I think that it's very odd how AI enthusiasts misinterpret the situation. If it turns out to be good enough to produce greenfield projects with agentic coding, then it will not only affect developers, but also whole companies and whole business sectors.
The whole dev agency business model is only there because less technical companies don't know how to deal with software, others are just opportunistic to outsource the initial, headcount heavy work. But now the tech is already at the fingertips of an agencies customer, it is only a matter of time those CEO and managers start vibe coding and realize the "only" need one dev that has glimpse of tech skill.
This could also extend to many SaaS businesses. I still see a lot of small businesses that ask for custom software to get rid of manual work. Serious software devs were always too expensive for them. So they either have crappy code from someones nephew or a SaaS that barely works. Now they can create their custom solutions, probably still quite crappy, but they can get more out of it.
What big tech does is kind of whatever, they are readjusting for recession. I am a bit concerned about the disruption in the small to mid sized tech sectors.
We are only getting started, this trend is not going to revert, we are going to get cheaper tokens and more Fable 5 exceeding models that are going to be faster and easier to use.
We had a recession before personal computing took off and another one after the dot com bubble, this didn't put any hinderance on adaoption of the new tech it increased it
almost all businesses do not care about your opinion of codebase or quality. they just want it to work and not fail.
on top of that the token costs are dropping as AI giants fight over marketshare.
"You don't really need to work for a company anymore, because a solo dev can absolutely build crazy things, so it's not like you need to rely on anyone else."
One of the reasons for devs to work in company is not that they can't deliver the work themselves.
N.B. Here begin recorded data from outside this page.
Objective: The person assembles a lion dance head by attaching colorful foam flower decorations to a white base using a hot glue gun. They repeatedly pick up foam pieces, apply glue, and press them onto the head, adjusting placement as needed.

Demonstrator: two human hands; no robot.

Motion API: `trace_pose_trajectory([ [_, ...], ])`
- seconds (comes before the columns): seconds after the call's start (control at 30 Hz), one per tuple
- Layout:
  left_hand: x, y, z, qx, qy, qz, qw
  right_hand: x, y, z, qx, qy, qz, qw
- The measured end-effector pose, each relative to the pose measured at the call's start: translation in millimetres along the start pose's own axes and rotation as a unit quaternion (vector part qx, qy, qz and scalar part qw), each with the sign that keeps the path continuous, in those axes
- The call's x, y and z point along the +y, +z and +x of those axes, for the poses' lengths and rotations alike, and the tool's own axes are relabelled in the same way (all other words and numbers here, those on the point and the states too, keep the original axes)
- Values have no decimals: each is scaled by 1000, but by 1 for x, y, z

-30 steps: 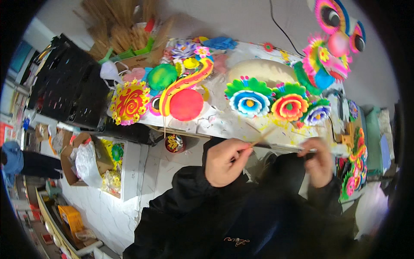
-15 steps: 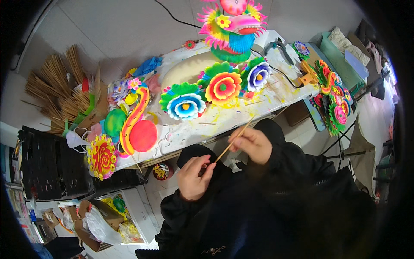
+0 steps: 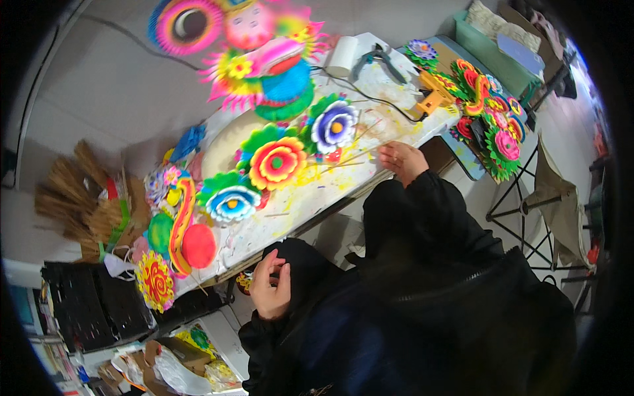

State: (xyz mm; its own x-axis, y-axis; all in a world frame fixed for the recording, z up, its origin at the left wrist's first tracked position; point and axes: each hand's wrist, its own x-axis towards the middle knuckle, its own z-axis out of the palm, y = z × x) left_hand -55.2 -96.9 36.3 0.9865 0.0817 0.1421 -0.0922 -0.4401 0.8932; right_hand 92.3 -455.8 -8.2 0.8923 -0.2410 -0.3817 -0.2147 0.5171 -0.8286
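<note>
At the table's front edge is my right hand (image 3: pixel 404 162), fingers stretched out and nothing visible in them. My left hand (image 3: pixel 271 290) hovers over my dark-clothed lap, fingers loosely bent and apart, with nothing showing between them. Thin wooden sticks (image 3: pixel 340 165) lie on the paint-stained white table (image 3: pixel 300 204), left of my right hand. Beyond them stand a purple-and-white flower (image 3: pixel 335 127), a red-and-yellow flower (image 3: pixel 277 163) and a blue-and-white flower (image 3: pixel 232 203), each with green leaves. Behind these rises a bright, fringed animal-head figure (image 3: pixel 267 66).
Pliers (image 3: pixel 382 63), a white cylinder (image 3: pixel 342 56) and an orange tool (image 3: pixel 434 94) with a cable are at the table's far right. Bundled sticks (image 3: pixel 79 198) stand left, near a curved orange piece (image 3: pixel 181 228) and a red disc (image 3: pixel 199 245). A folding stool (image 3: pixel 551 191) stands right.
The thin wooden stick pinched in my right hand is gone from both hands. My right hand has reached out to the table edge and its fingers have straightened. The view has swung right.
</note>
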Motion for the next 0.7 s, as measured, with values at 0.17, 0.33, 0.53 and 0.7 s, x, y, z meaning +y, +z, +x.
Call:
trace_pose_trajectory([
  [0.17, 1, 10, 12, -13, -9, 9, 1000, 22, -14, -9, -64, -40, 21, 997],
  [0.33, -5, 15, 22, -64, 38, 113, 991, 64, -38, -43, -54, -287, -425, 857],
  [0.53, -84, 22, 29, -215, -97, 152, 960, 79, -63, -54, -167, -397, -630, 646],
  [0.7, -153, 26, 22, -229, -299, 18, 926, 80, -60, -44, -173, -396, -611, 663],
])
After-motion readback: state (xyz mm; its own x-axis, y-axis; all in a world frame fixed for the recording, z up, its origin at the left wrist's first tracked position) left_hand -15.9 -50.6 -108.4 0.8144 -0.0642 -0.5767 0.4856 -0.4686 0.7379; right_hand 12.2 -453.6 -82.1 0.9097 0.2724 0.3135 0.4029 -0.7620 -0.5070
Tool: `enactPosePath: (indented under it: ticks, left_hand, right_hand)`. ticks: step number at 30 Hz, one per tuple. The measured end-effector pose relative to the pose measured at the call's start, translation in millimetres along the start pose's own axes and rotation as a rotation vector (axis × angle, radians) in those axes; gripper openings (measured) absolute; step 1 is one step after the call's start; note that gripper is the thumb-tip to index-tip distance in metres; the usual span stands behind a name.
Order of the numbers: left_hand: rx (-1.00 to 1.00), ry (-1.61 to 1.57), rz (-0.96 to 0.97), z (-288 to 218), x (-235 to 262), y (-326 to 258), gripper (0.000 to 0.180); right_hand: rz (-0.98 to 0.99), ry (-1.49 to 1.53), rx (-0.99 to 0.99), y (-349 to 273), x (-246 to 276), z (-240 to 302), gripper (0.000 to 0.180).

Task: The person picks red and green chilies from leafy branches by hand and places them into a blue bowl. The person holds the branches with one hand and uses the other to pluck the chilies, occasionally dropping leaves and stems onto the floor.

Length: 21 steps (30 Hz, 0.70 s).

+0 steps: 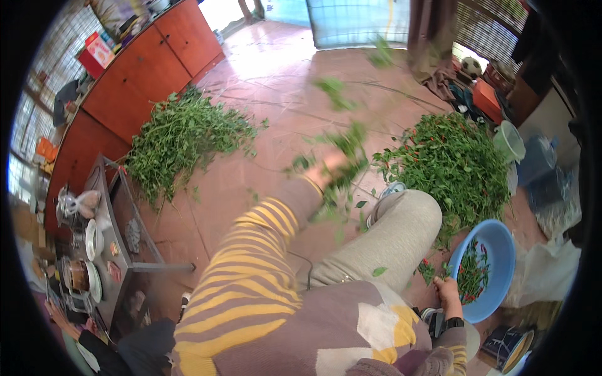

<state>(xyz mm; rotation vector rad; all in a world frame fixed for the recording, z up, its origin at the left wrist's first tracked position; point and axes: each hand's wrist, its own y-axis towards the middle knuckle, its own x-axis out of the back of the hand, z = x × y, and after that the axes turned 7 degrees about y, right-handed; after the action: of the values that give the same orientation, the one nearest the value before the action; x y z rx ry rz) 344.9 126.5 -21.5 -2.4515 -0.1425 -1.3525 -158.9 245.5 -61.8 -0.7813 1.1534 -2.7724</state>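
Observation:
My left hand (332, 168) is out in front of me over the tiled floor, closed on a leafy chili plant (352, 147). Motion blurs both the hand and the plant, whose green branches spread upward and away. Beside the blue basin (500, 271), my right hand (446, 293) is closed near its left rim, with a small leafy chili sprig (427, 271) at its fingertips. Red and green chili peppers (471, 272) lie inside the basin. A large heap of chili plants (461, 166) with red peppers rests on the floor ahead to the right.
Another heap of green plants (182, 141) lies far left by the reddish wooden cabinet (135, 84). A low metal table (111, 235) with bowls stands at left; another person's hand (59, 316) shows near it. At right are a pale green bucket (509, 141) and plastic bags (545, 269).

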Motion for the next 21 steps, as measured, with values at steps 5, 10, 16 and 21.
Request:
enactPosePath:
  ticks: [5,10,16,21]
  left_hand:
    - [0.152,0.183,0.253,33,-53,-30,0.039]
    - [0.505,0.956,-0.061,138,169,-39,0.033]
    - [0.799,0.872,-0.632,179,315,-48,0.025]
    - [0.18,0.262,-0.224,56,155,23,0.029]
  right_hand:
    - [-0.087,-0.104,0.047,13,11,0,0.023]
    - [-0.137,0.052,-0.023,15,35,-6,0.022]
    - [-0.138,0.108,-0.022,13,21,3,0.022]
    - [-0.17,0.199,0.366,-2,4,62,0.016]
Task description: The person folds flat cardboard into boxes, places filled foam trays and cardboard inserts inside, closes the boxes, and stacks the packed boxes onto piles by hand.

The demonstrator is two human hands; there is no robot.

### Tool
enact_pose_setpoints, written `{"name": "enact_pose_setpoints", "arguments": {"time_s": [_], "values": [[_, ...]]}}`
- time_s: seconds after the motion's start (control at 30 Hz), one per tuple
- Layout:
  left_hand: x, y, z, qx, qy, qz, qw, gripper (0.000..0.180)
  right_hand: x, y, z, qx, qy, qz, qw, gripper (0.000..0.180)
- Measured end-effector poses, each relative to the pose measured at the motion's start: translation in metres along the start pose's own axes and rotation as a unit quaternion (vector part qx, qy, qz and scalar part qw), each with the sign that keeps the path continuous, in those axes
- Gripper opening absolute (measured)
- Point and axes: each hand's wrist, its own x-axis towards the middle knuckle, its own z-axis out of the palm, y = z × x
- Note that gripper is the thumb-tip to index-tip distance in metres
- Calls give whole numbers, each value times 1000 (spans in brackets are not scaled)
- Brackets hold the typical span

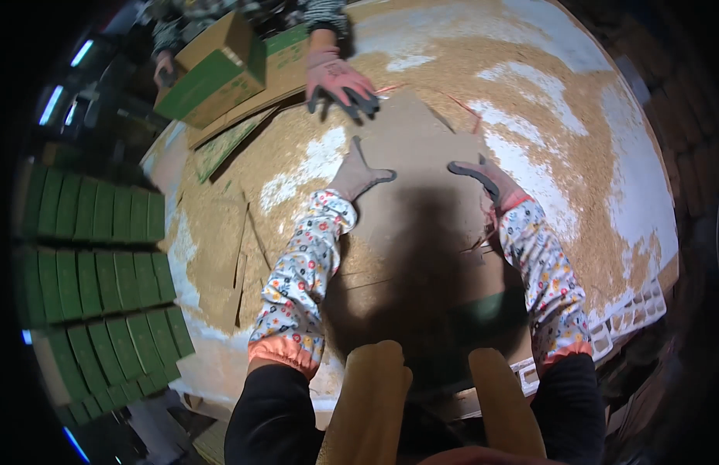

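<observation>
A brown cardboard sheet [421, 167] lies before me, with more cardboard beneath its far end. At its left edge is my left hand [355, 172], in a pinkish-grey glove with dark fingertips; the thumb rests across the top and the fingers run along the side. My right hand [495, 181], gloved alike, clasps the right edge, thumb pointing inward over the sheet. Together they hold it from both sides. Floral sleeve covers reach my wrists. My shadow darkens the sheet's near half, where a green patch [483, 314] shows dimly. Torn reddish strips [487, 217] stick out by my right hand.
Brown sawdust-like debris covers the white table [646, 201]. Across it, a person's gloved hand [340, 81] spreads near the sheet; their other hand [165, 71] touches a green-and-brown carton [220, 81]. Green cartons [103, 205] stack at left. A white plastic crate [634, 314] sits right.
</observation>
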Motion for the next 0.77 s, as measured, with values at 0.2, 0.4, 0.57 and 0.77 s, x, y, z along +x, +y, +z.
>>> {"name": "enact_pose_setpoints", "arguments": {"time_s": [0.2,0.4,0.57,0.77], "values": [[-99,44,-26,43,119,-70,990,93,-43,10,30,123,-73,0,990,30],[-265,-46,-149,272,341,-184,881,76,-33,44,60,-89,-101,-176,975,32],[-398,-169,-248,195,483,-446,728,78,-37,28,107,78,-80,119,987,36],[-429,-225,-261,-452,420,-370,695,54,-43,51,164,-340,-211,-250,882,60]]}}
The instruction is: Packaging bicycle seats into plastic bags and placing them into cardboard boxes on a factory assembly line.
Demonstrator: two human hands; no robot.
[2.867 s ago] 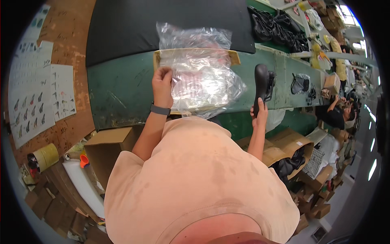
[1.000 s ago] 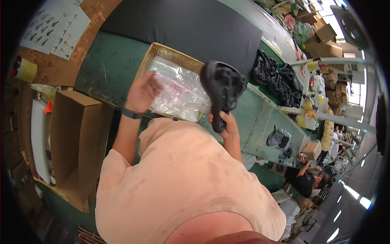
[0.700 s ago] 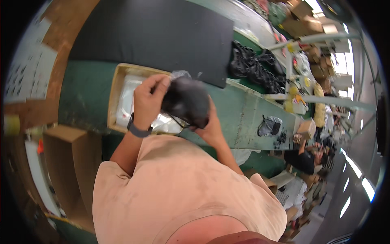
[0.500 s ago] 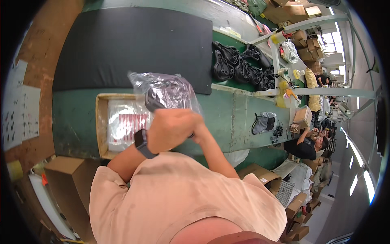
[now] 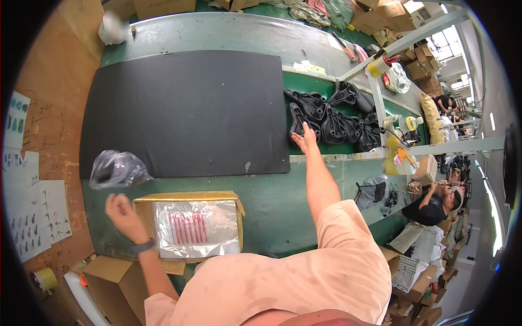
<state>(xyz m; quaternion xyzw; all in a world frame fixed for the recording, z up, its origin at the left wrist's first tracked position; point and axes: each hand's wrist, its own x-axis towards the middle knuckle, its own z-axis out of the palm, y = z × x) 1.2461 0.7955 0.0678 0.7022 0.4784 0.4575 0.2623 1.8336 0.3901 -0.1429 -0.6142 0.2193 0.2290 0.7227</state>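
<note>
Head view: right hand (image 5: pixel 304 140), fingers spread (empty), reaches toward black saddles (image 5: pixel 331 120) lying just beyond; left hand (image 5: pixel 122 209) open beside bagged saddle (image 5: pixel 117 169).

I see a green table (image 5: pixel 283 195) with a flat black mat (image 5: pixel 185 108) on it. Black moulded parts (image 5: pixel 331 122) are piled at the mat's right. A clear bag (image 5: pixel 117 169) holds something dark. The tan cardboard box (image 5: pixel 187 196) holds clear bags with red stripes (image 5: pixel 187 228). My sleeve is peach, the wristband (image 5: pixel 143 247) dark grey.
</note>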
It's that they don't have the connections to land customers. Most devs need a company at least to handle the marketing so they can focus on what they are good at.
Being a sole-proprietorship means doing things you aren't skilled in and, most likely, not interested in doing. When I did it, I had a horrid work-life balance and I would not recommend it.
Don't conflate what is theoretically vs. realistically possible. In the real world, successful companies have moats from data, patents/IP, network effects, and so forth. Just because you can develop something in 1/100th the time doesn't make it instantly feasible to build a new business around. Look around the tech industry today.. plenty of companies that could be disrupted by spry AI-powered buidlers, but they are not (owing to these lock-in effects).